→ WORK TASK
Within the data that follows, set down exactly the lines from the one containing "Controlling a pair" through the one containing "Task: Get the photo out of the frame", both ends included.

----

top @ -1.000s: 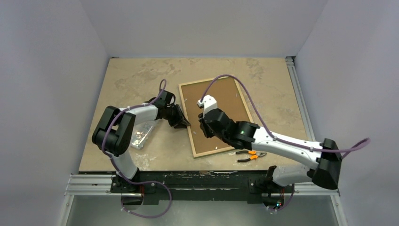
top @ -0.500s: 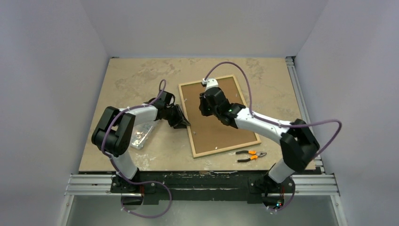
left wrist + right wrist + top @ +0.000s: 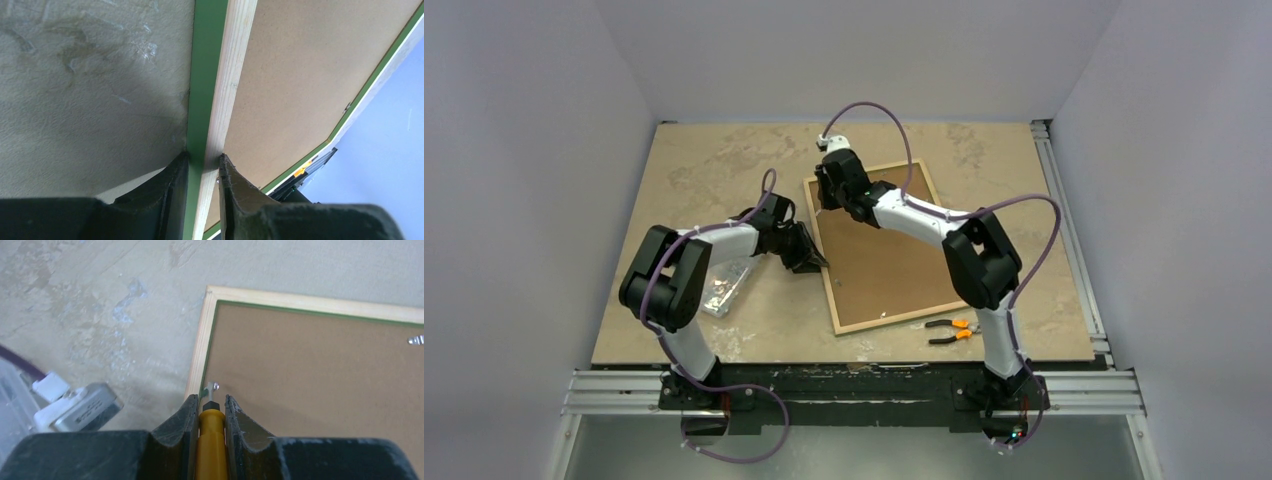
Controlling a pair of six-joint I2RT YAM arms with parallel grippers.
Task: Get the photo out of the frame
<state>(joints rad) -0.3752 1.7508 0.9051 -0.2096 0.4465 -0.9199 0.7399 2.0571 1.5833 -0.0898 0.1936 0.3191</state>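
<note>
Both sets of jaws are closed on something. Your left gripper (image 3: 204, 165) is pinching the side rail of the frame (image 3: 220, 75), with one finger on the green outer face and the other on the inner side of the pale wood. Your right gripper (image 3: 210, 407) is clamped around the yellow screwdriver (image 3: 212, 440), which sticks straight out between the fingers.

From the top camera, the frame (image 3: 821, 255) lies face down on the table (image 3: 724, 160), a bit right of centre. Its long sides run roughly 12 to 6 o'clock, tipped slightly toward 11. The photo (image 3: 889, 260) is in the frame, so all you get is its plain brown back facing up; the printed side is hidden. I can't tell whether the rail you're holding is lifted off the table at all.

Your left gripper (image 3: 809, 255) sits at the frame's 9 o'clock side, about midway along that rail. Your right gripper (image 3: 824, 195) is up at the 11 o'clock corner. In the right wrist view the screwdriver's metal tip is touching a small metal tab (image 3: 216, 386) right where the brown back meets the green inner edge. A second metal tab (image 3: 416, 340) shows over at 3 o'clock in that view.

The orange-handled pliers (image 3: 954, 330) lie just off the frame's near edge at about 5 o'clock. The clear plastic box (image 3: 724, 285) sits at 8 o'clock from your left gripper, beside the left arm.
</note>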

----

→ THE ANSWER
Controlling a pair of six-joint I2RT YAM arms with parallel grippers.
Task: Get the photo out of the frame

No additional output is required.